Stored data entries

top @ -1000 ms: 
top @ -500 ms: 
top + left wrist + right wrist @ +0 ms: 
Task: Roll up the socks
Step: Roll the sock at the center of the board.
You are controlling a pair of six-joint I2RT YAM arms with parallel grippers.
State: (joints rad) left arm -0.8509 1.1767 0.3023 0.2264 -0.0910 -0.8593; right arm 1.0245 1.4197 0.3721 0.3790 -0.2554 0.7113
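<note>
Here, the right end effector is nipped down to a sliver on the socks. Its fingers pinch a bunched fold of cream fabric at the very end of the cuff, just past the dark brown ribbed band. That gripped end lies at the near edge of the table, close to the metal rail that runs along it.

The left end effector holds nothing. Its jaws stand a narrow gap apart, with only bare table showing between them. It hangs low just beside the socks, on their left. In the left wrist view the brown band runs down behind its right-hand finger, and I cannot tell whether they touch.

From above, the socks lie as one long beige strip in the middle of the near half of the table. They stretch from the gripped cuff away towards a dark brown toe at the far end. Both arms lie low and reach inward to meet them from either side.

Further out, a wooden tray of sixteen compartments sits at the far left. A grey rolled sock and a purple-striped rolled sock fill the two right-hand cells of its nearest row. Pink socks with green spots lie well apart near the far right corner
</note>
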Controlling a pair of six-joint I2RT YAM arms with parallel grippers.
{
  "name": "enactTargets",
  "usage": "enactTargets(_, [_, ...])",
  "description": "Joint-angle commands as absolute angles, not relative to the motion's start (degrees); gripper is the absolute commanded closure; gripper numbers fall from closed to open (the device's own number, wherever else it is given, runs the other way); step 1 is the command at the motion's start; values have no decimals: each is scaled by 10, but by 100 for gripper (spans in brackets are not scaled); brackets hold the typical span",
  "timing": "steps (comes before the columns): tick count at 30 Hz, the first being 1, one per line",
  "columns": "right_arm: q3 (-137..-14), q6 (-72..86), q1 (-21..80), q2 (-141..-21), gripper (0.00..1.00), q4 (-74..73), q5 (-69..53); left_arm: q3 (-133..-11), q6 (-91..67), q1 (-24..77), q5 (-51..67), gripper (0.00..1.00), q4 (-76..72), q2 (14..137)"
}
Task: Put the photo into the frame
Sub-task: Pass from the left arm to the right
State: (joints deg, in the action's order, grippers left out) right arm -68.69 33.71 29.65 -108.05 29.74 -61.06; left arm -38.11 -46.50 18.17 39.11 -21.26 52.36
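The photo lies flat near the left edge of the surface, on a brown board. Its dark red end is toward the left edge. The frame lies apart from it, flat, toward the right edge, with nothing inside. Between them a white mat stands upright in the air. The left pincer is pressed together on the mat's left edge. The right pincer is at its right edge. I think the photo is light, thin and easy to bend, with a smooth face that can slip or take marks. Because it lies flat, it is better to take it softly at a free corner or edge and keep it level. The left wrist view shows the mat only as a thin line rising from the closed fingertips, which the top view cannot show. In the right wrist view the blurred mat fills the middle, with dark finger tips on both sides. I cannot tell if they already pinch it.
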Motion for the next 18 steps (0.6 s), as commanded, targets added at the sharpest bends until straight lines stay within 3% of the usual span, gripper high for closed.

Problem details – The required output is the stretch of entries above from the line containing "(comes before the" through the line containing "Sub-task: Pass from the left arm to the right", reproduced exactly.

Exercise result –
  "timing": "steps (comes before the columns): tick count at 30 Hz, the first being 1, one per line",
  "columns": "right_arm: q3 (-137..-14), q6 (-72..86), q1 (-21..80), q2 (-141..-21), gripper (0.00..1.00), q4 (-74..73), q5 (-69..53); left_arm: q3 (-133..-11), q6 (-91..67), q1 (-24..77), q5 (-51..67), gripper (0.00..1.00), q4 (-76..72), q2 (14..137)"
}
Task: Put the photo into the frame
Sub-task: Pass from the left arm to the right

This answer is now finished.